Nada garante que teremos êxito: a mulher ou o homem com quem decidimos nos unir com todas as consequências de um amor dado, a ação que decidimos empreender ou a causa social em que estamos comprometidos, pode ter resultados insuspeitados, mas Cada passo e cada dia que demos valerá a pena, e cada momento presente estará inserido em uma cadeia de momentos únicos que nos permitirão espremer nossas possibilidades e desfrutá-las.
Comprometer-se - é o que algumas pessoas me ensinam todos os dias e o que aprendi nos muitos anos que vivi - significa confiar em nós mesmos, que seremos capazes de enfrentar a vida não importa o que aconteça, não importa o quanto as circunstâncias mudem. . Comprometer-se implica descobrir e valorizar o bem de cada relação e ousar mergulhar em cada uma delas, é desfrutar o presente sem deixar de pensar no futuro e sem medo. Comprometer-se é percorrer um caminho, como esses peregrinos que vejo passar de minha casa: um dia começaram a caminhar com uma meta, um sentido que os guiou e os libertou para gozar cada dia, cada capítulo que completaram e que nada é nem ninguém pode tirá-los.

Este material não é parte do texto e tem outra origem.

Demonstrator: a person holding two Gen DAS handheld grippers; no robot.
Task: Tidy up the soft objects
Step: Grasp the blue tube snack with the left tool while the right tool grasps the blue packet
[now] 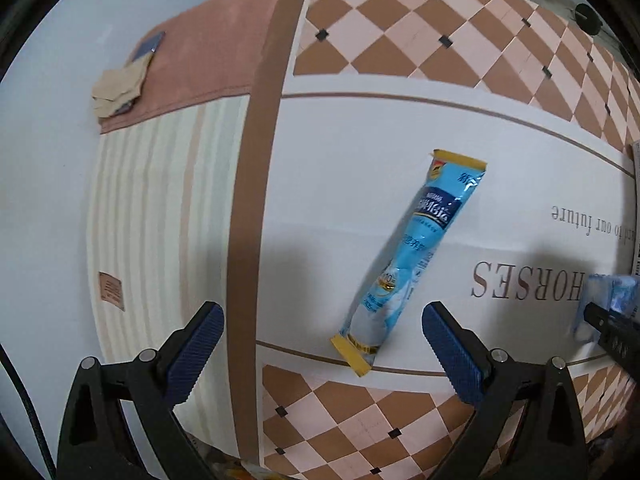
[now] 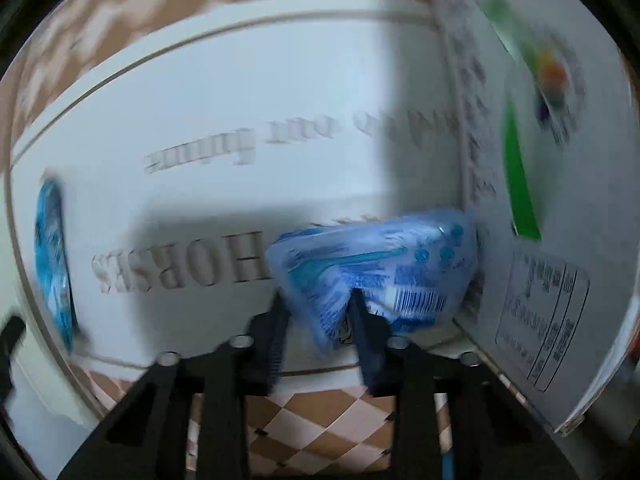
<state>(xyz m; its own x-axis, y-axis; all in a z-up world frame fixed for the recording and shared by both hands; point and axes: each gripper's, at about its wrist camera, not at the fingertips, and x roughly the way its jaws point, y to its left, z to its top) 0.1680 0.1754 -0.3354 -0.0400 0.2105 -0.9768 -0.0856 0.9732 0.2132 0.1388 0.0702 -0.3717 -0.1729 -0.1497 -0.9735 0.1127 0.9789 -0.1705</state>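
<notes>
checkered cloth [image 1: 400,48]; left hand-held gripper [image 1: 322,340] apart, right hand-held gripper [image 2: 318,300] clamps tissue pack [image 2: 384,268]

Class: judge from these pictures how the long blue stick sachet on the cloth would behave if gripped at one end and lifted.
The blue stick sachet looks thin and long, so it would probably sag. Its glossy film may slip between the pads. It lies flat, so it is unlikely to roll. The left gripper stands open near it.

Light: even, cool, moderate | Shadows: soft, dark patch across cloth [image 1: 360,128] near lower frame | Left view: sharp | Right view: heavy motion blur | Edges: fisheye curvature, black vignette
</notes>
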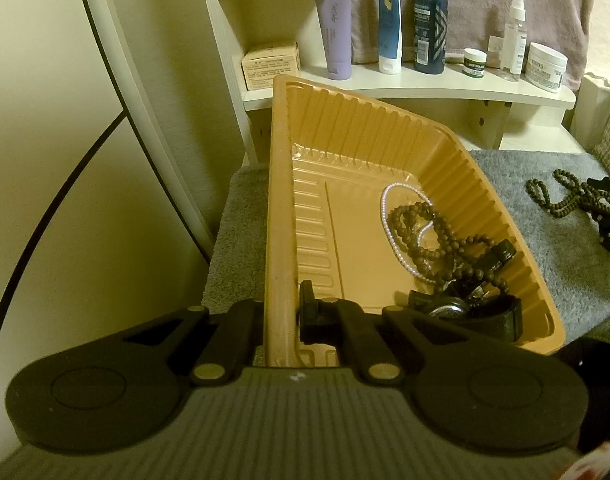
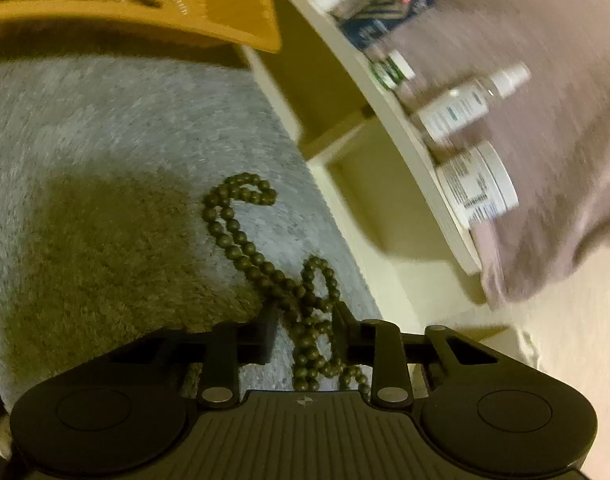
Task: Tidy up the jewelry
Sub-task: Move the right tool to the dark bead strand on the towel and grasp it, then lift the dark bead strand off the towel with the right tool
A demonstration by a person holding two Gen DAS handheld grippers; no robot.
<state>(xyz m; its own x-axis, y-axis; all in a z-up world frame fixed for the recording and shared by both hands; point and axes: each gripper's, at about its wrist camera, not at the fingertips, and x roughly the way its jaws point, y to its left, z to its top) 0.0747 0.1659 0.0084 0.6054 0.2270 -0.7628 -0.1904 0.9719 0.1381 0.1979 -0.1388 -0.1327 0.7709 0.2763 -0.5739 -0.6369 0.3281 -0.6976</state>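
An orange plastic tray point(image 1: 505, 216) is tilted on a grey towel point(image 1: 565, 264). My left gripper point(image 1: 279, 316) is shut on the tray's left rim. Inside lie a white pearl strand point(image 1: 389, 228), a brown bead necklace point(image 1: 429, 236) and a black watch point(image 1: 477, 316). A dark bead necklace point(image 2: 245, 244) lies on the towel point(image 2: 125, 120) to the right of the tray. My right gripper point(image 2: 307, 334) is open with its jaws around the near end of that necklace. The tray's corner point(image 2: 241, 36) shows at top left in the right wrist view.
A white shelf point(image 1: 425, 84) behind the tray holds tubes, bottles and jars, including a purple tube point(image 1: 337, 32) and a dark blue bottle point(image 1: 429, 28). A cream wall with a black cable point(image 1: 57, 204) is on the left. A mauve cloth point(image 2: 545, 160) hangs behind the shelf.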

Incentive a força do seu compromisso
Para se comprometer, a força tem que vir de dentro de cada um e daí chegar aos outros.
- Comprometer-se significa mudar e aprofundar, algo que só se consegue a partir de um compromisso íntimo consigo mesmo. Certas medidas são úteis nesse processo.
- Limite os medos. O medo nos paralisa e o que precisamos é agir; Para isso, você tem que conhecer seus próprios medos e não fugir deles, saber de onde eles vêm e colocá-los em perspectiva. Só assim eles podem ser superados ou podemos viver com eles sem nos limitar.
- Assuma um risco consciente. Comprometer-se é expor-se, correndo o risco de ficar desprotegido, de não poder por si mesmo fazer o que se quer, até de se sentir usado pelos outros. Mas essas são circunstâncias que ocorrem em todas as vidas. Com o compromisso aceitamos conscientemente as vicissitudes da existência, mas não as deixamos nos impedir de seguir em frente e melhorar, e damos coerência aos nossos passos.
- Passo a passo. É conveniente perguntar por que não fazemos o que queremos fazer, por que só existem boas intenções. Muitas vezes o que paralisa é ver a dificuldade de se chegar a uma meta certa e distante, mas não a recompensa. Em tais situações, pode ser útil concentrar-se nas etapas imediatas. O importante é desenvolver rituais em que o máximo de consciência seja colocado no objetivo e nos detalhes. Não importa quanto tempo - quinze minutos por dia ou algumas horas por semana - desde que seja de qualidade.
- Avalie o que foi alcançado. Deixar-se seduzir pelo que faz permite que você obtenha todas as recompensas. Sem paixão, tudo fica mais cinzento e é mais difícil dar o próximo passo.